Diversification (Advanced)
Financial term in the Investing category
Definition
The practice of spreading investments across multiple asset classes, sectors, geographic regions, and investment styles to reduce portfolio risk. True diversification goes beyond owning many stocks to include assets with low or negative correlations to each other.
Related Terms
Correlation (Investing)
A statistical measure of how two investments move in relation to each other, ranging from -1 (perfect inverse) to +1 (perfect sync). Low or negative correlation between assets is the foundation of diversification, as losses in one may be offset by gains in another.
Asset Class
A group of investments that share similar characteristics and behave similarly in the marketplace. The major asset classes include stocks, bonds, real estate, commodities, and cash equivalents. Diversifying across asset classes reduces portfolio risk.
Modern Portfolio Theory
A framework developed by Harry Markowitz that shows how investors can construct portfolios to maximize expected return for a given level of risk through diversification. The theory demonstrates that portfolio risk depends not just on individual assets but on how they correlate.
Frequently Asked Questions
What is Diversification (Advanced)?
The practice of spreading investments across multiple asset classes, sectors, geographic regions, and investment styles to reduce portfolio risk. True diversification goes beyond owning many stocks to include assets with low or negative correlations to each other.
Why is Diversification (Advanced) important in personal finance?

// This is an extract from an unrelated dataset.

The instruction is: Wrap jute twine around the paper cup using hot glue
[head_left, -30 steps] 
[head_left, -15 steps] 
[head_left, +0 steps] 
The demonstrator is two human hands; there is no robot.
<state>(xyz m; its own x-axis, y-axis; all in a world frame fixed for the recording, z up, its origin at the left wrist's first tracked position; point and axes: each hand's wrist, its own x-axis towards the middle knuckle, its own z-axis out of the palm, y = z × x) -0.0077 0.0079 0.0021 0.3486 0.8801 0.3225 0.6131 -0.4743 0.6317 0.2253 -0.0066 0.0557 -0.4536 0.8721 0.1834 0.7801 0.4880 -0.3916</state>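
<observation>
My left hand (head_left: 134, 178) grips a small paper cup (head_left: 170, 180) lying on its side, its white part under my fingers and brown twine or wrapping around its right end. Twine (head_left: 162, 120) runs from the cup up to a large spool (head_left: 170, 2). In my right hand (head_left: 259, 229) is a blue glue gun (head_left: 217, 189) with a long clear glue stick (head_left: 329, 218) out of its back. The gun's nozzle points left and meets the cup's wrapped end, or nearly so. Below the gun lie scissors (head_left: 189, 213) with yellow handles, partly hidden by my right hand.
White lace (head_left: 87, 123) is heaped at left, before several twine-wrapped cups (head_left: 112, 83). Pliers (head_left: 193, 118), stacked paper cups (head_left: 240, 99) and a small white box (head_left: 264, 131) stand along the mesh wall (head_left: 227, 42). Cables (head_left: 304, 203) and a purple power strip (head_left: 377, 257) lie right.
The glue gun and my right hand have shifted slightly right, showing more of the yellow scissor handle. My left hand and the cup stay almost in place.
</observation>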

Diversification (Advanced) is an important investing concept that helps individuals make better financial decisions. Understanding Diversification (Advanced) can improve your financial planning and help you achieve your money goals.
How does Diversification (Advanced) relate to Correlation (Investing)?
Diversification (Advanced) and Correlation (Investing) are related financial concepts. A statistical measure of how two investments move in relation to each other, ranging from -1 (perfect inverse) to +1 (perfect sync). Low or negative correlation between assets is the foundation of diversification, as losses in one may be offset by gains in another.
More Investing Terms
View all Investing termsGet Personalized Advice
Ask Warren AI how Diversification (Advanced) applies to your specific financial situation.